Druker, said, “From the beginning, ARIAD was committed to finding a drug to shut down this one last mutation and we are grateful for the opportunity to work closely with ARIAD to bring this badly needed new medication to our patients.”

The Phase I study — which was led by Jorge Cortes, M.D., of MD Anderson Cancer Center, and also included Knight Cancer Institute physician Michael Mauro, M.D., as one of the study co-authors - involved 81 CML and ALL patients who had become drug-resistant on existing therapies. Of the 43 patients with chronic phase CML, 98 percent had their blood counts return to normal (a complete hematologic response). It also eradicated abnormal cells in 72 percent of these patients (known as a major cytogenetic response). Finally, 44 percent became free of detectable diseased genes (a major molecular response).

All 12 of the patients in the study with chronic phase CML, who also had detectible T315I mutations, had a complete hematologic response and 92 percent had a major cytogenetic response. Further, 100 percent of 13 chronic phase CML patients without detectable mutations had a complete hematologic response and 62 percent had a major cytogenetic response.

Results were also encouraging for those with advanced forms of leukemia. Of the 22 patients in the trial with accelerated phase or blast phase CML, or Philadelphia chromosome-positive ALL, 36 percent had a major hematologic response and 32 percent had a major cytogenetic response.

The drug’s side effects included pancreatitis, minor skin problems such as rashes, as well as constitutional issues, including nausea.

Arsenal of therapies

ARIAD last month filed for an accelerated review for its new drug application by the U.S. Food and Drug Administration. If approved, ponatinib would become one of an arsenal of therapies for cancer caused by an abnormality called the Philadelphia chromosome. This defect creates a malfunctioning gene called BCR-ABL, which produces the tyrosine kinase enzyme that signals bone marrow to overproduce white blood cells.

Druker said the Phase I trial results for ponatinib are similar to how patients responded during clinical trials of Gleevec, which had one of the fastest FDA approvals in history after proving it could successfully stop the rogue tyrosine kinase enzyme.

Gleevec was the first of what is now a growing class of targeted cancer therapies that work by manipulating specific molecules inside a cell. Druker and his colleagues revolutionized cancer treatment and research by proving with Gleevec that it was possible for a compound to zero in on only the molecules that are malfunctioning inside a patient’s cells without harming healthy cells.

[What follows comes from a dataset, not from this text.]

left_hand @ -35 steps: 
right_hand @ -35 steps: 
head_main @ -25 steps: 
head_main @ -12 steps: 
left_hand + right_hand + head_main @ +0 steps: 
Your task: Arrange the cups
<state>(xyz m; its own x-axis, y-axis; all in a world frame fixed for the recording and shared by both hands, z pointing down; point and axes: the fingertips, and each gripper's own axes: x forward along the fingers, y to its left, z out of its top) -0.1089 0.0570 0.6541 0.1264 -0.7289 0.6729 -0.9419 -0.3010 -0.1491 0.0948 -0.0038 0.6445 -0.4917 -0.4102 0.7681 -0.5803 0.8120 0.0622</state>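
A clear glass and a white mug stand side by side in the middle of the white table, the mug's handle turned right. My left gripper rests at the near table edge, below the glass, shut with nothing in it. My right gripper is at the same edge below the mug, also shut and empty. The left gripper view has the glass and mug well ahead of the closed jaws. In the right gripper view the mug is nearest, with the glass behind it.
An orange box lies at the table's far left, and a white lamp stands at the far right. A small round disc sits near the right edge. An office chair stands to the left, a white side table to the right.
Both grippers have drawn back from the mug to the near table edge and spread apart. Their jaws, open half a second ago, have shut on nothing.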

This work ushered in the era of truly personalized cancer medicine.

ARIAD Pharmaceuticals, which funded the Phase I study of ponatinib, used a computational model to eventually develop a compound capable of stopping the T315I mutation. It enlisted the Knight Cancer Institute to test the compound. The Knight Cancer Institute has one of the largest collections of cells with BCR-ABL mutations, which includes T315I.

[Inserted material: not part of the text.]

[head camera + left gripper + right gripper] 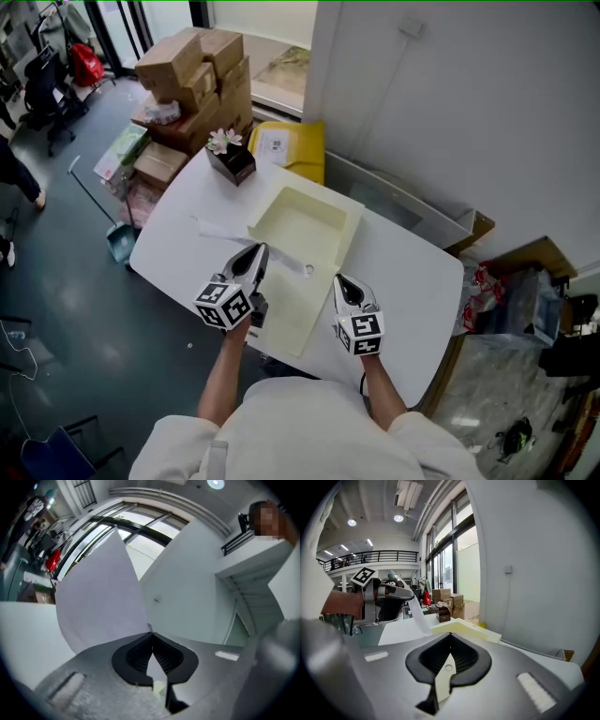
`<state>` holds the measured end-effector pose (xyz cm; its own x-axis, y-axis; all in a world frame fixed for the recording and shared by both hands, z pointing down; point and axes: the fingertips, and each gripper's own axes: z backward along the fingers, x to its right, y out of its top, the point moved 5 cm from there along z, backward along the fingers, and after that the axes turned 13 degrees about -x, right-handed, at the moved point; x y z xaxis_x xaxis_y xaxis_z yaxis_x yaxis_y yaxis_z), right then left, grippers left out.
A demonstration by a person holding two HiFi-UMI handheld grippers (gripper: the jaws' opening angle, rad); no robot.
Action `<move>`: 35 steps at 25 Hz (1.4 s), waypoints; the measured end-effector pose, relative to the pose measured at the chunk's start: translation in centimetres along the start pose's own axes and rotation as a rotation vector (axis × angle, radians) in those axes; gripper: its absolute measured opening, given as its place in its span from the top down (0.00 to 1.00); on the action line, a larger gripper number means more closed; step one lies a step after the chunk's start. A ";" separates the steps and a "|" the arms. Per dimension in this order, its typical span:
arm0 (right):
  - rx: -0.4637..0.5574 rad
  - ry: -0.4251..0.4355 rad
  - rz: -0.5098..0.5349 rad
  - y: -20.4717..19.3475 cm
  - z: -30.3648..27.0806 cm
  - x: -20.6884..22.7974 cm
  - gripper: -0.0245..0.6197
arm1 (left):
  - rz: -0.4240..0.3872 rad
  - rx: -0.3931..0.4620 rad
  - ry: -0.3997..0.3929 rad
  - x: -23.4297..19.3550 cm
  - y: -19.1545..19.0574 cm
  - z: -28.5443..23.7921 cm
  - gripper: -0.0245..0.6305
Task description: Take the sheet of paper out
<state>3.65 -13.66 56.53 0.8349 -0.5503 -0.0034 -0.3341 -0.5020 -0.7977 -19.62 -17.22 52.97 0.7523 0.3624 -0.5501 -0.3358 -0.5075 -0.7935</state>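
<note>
Paper [98,597] hangs pinched in the left gripper [151,635], jaws closed on its edge, at 9 o'clock of the yellow box [305,225]. Right gripper [450,637] clamps the box flap (steadying it, likely). Step: withdrawal. Next: carry the sheet clear.

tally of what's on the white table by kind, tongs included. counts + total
sheet of paper: 1
pale yellow box: 1
dark box with a flower: 1
tongs: 2, left tongs shut on the sheet of paper, right tongs shut on the pale yellow box's flap
total: 5
</note>
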 end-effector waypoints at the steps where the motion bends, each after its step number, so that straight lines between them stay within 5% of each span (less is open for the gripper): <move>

OHSU and Druker have a financial interest in MolecularMD. Technology used in this research has been licensed to MolecularMD. This potential individual and institutional conflict of interest has been reviewed and managed by OHSU.

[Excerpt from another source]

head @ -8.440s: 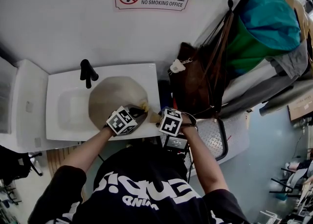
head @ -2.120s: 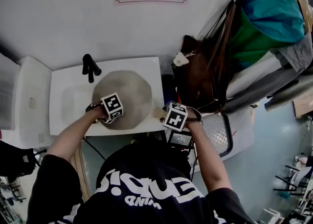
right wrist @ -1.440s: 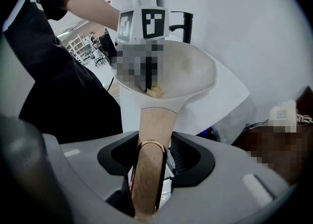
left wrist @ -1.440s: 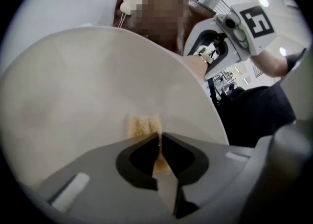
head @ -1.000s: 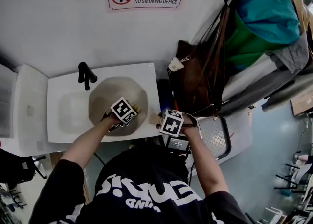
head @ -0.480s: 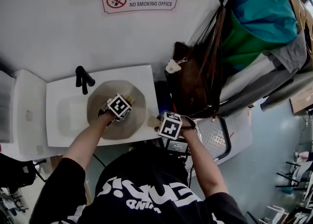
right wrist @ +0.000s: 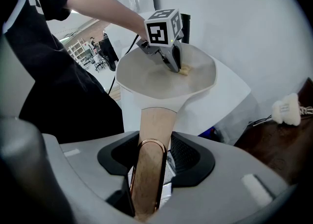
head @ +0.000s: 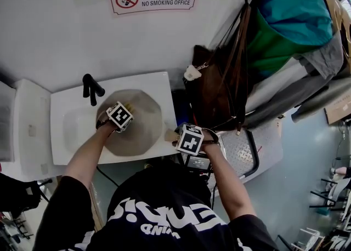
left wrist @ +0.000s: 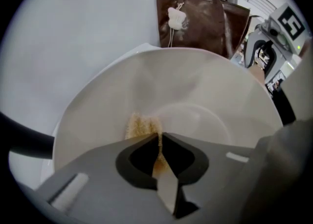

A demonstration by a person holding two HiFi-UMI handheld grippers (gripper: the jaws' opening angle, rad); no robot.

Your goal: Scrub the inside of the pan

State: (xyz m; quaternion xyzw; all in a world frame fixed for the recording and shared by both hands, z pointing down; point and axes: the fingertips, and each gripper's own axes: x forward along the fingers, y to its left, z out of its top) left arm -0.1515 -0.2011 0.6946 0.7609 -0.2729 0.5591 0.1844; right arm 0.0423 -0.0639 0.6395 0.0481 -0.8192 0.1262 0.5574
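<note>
— Where's the pan?
— Left of centre in the head view: the pan point(head: 145, 129) sits over the white basin point(head: 68, 140). My right claw point(right wrist: 150, 152) is clamped on its handle point(right wrist: 157, 120).
— And your left?
— My left claw point(left wrist: 159, 139) pinches the sponge point(left wrist: 141, 126) against the pan's left slope, below the rim. Bare floor lies open to the right.

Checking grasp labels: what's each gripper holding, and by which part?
Left gripper pinches a yellowish scrub pad by its near edge. Right gripper grips the pan by its tan handle, near the end.
</note>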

Along with Cortes and Druker, co-authors on the study were: Hagop Kantarjian, M.D., of MD Anderson; Neil P. Shah, M.D., Ph.D., of the University of California San Francisco; Dale Bixby, M.D., Ph.D., and Moshe Talpaz, M.D., of the University of Michigan Comprehensive Cancer Center; Ian Flinn, M.D., Ph.D., of the Sarah Cannon Research Institute; and Thomas O’Hare, Ph.D., and Michael W.N. Deininger, M.D., Ph.D., of Huntsman Cancer Institute, University of Utah. They were joined by Simin Hu, Ph.D.; Narayana I. Narasimhan, Ph.D.; Victor M. Rivera, Ph.D.; Tim Clackson, Ph.D.; Christopher D. Turner, M.D.; Frank G. Haluska, M.D., Ph.D., of ARIAD Pharmaceuticals.

Particulars

Brian Druker, M.D., is director of the Oregon Health & Science University Knight Cancer Institute, associate dean for oncology in the OHSU School of Medicine, JELD-WEN Chair of Leukemia Research at OHSU, and a Howard Hughes Medical Institute investigator.